PROBLEM TO SOLVE: Copy the listing below exactly, but skip the pictures.

======== THE DATA

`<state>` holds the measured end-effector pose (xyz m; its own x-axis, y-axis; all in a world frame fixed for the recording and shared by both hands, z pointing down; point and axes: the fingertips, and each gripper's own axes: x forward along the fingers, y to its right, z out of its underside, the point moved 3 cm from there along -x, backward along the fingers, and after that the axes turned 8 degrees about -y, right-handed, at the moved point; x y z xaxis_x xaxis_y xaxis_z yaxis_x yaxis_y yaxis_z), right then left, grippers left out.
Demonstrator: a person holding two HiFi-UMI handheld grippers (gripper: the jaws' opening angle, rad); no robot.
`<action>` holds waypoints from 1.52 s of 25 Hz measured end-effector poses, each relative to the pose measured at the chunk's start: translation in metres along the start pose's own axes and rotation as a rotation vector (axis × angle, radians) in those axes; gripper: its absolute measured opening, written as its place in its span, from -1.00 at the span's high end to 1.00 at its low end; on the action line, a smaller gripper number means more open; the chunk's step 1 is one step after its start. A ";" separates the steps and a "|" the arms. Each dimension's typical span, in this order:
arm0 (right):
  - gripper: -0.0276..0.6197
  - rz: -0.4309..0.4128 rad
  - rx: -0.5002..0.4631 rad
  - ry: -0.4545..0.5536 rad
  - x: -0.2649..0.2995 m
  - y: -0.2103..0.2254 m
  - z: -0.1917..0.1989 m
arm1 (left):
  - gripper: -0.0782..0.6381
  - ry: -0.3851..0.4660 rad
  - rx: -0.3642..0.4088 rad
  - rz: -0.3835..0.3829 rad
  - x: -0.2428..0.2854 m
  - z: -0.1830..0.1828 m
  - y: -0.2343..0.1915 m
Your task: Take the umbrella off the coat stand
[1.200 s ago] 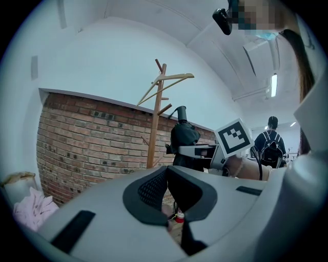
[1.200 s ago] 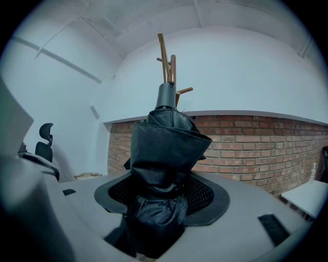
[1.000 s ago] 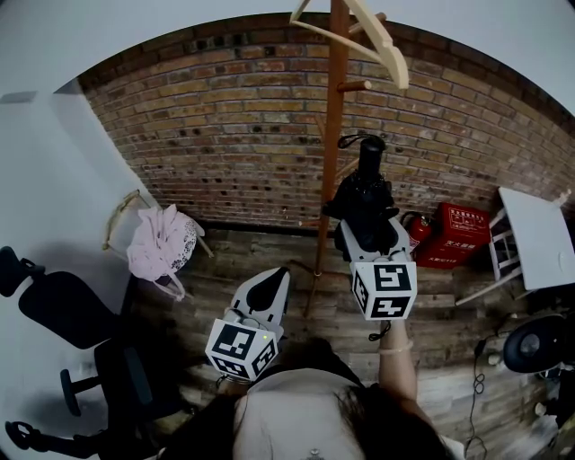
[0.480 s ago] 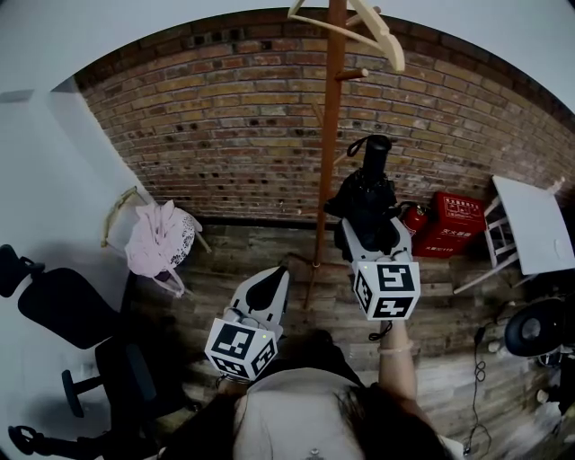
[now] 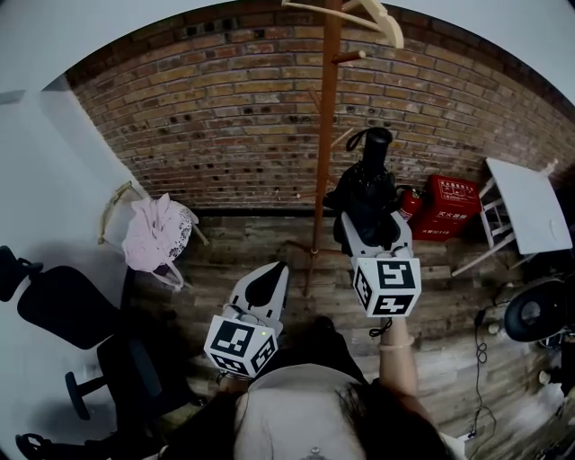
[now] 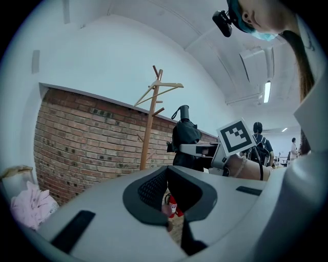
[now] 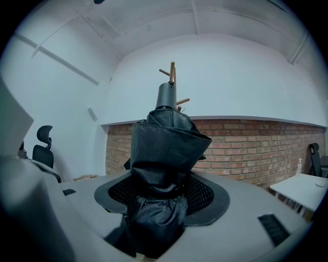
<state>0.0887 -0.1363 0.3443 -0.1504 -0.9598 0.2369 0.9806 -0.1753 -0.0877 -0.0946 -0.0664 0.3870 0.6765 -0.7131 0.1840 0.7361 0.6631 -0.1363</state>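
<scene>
A folded black umbrella stands upright in my right gripper, which is shut on its bundled canopy. Its handle and wrist loop point up, just right of the wooden coat stand and apart from the pole. The right gripper view shows the umbrella pinched between the pads of the right gripper, with the coat stand's top behind it. My left gripper hangs lower left of the pole, shut and holding nothing. From the left gripper I see the umbrella beside the coat stand.
A wooden hanger hangs at the stand's top. A brick wall runs behind. A pink cloth lies on a seat at left, with a black office chair nearer. A red box, a fire extinguisher and a white table stand at right.
My right gripper has carried the umbrella a little to the right, widening the gap to the pole. The left gripper has barely moved.
</scene>
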 end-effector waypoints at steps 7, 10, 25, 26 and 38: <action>0.00 0.011 -0.008 0.000 -0.011 -0.009 -0.001 | 0.75 0.000 -0.010 0.025 -0.004 0.003 0.004; 0.00 0.012 -0.009 0.001 -0.013 -0.008 -0.001 | 0.75 0.006 -0.006 0.031 -0.002 0.003 0.006; 0.00 -0.016 -0.025 0.024 -0.025 -0.001 -0.005 | 0.75 0.023 -0.001 0.037 0.009 -0.004 0.022; 0.00 -0.018 -0.024 0.024 -0.028 0.001 -0.005 | 0.75 0.024 -0.002 0.039 0.009 -0.004 0.026; 0.00 -0.023 -0.001 0.027 -0.066 0.025 0.010 | 0.75 0.004 -0.003 0.045 0.009 0.005 0.070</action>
<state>0.1243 -0.0752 0.3364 -0.1762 -0.9612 0.2124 0.9767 -0.1975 -0.0835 -0.0367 -0.0250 0.3843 0.7092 -0.6832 0.1737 0.7047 0.6940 -0.1475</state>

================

RESPONSE BOX:
`<state>` holds the measured end-effector pose (xyz m; its own x-axis, y-axis; all in a world frame fixed for the recording and shared by both hands, z pointing down; point and axes: the fingertips, and each gripper's own axes: x forward along the fingers, y to its right, z out of its underside, the point moved 3 cm from there along -x, backward along the fingers, and after that the axes turned 8 degrees about -y, right-handed, at the moved point; x y z xaxis_x xaxis_y xaxis_z yaxis_x yaxis_y yaxis_z), right then left, grippers left out.
Demonstrator: a person holding two HiFi-UMI handheld grippers (gripper: the jaws' opening angle, rad); no robot.
`<action>` holds waypoints from 1.52 s of 25 Hz measured end-effector poses, each relative to the pose measured at the chunk's start: translation in metres along the start pose's own axes and rotation as a rotation vector (axis × angle, radians) in those axes; gripper: its absolute measured opening, written as its place in its span, from -1.00 at the span's high end to 1.00 at its low end; on the action line, a smaller gripper number means more open; the chunk's step 1 is one step after its start. A ";" separates the steps and a "|" the arms. Each dimension's typical span, in this order:
arm0 (right):
  - gripper: -0.0276..0.6197
  - rz: -0.4309..0.4128 rad
  - rx: -0.5002..0.4631 rad
  - ry: -0.4545..0.5536 rad
  - x: -0.2649..0.2995 m
  - y: -0.2103..0.2254 m
  - z: -0.1917..0.1989 m
arm1 (left):
  - gripper: -0.0782..0.6381
  - ry: -0.3851..0.4660 rad
  - rx: -0.3642..0.4088 rad
  - rz: -0.3835..0.3829 rad
  - x: -0.2428..0.2854 m
  - z: -0.1830..0.1828 m
  - y: -0.2343..0.1915 m
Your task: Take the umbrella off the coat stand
[1.200 s ago] 
[1.200 s ago] 
[1.000 s ago] 
[0.480 s ago] 
[now] 
[now] 
[now] 
<state>0.0887 -0.1363 0.3443 -0.1504 -0.9598 0.2369 0.9806 -0.1753 -0.0877 -0.0946 -0.0664 0.3870 0.6765 -0.7131 0.1840 0.7361 0.6631 -0.1363</state>
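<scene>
A folded black umbrella stands upright in my right gripper, which is shut on its bundled canopy. Its handle and wrist loop point up, just right of the wooden coat stand and apart from the pole. The right gripper view shows the umbrella pinched between the pads of the right gripper, with the coat stand's top behind it. My left gripper hangs lower left of the pole, shut and holding nothing. From the left gripper I see the umbrella beside the coat stand.
A wooden hanger hangs at the stand's top. A brick wall runs behind. A pink cloth lies on a seat at left, with a black office chair nearer. A red box, a fire extinguisher and a white table stand at right.
My right gripper has carried the umbrella a little to the right, widening the gap to the pole. The left gripper has barely moved.
</scene>
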 end-effector waypoints at steps 7, 10, 25, 26 and 38: <action>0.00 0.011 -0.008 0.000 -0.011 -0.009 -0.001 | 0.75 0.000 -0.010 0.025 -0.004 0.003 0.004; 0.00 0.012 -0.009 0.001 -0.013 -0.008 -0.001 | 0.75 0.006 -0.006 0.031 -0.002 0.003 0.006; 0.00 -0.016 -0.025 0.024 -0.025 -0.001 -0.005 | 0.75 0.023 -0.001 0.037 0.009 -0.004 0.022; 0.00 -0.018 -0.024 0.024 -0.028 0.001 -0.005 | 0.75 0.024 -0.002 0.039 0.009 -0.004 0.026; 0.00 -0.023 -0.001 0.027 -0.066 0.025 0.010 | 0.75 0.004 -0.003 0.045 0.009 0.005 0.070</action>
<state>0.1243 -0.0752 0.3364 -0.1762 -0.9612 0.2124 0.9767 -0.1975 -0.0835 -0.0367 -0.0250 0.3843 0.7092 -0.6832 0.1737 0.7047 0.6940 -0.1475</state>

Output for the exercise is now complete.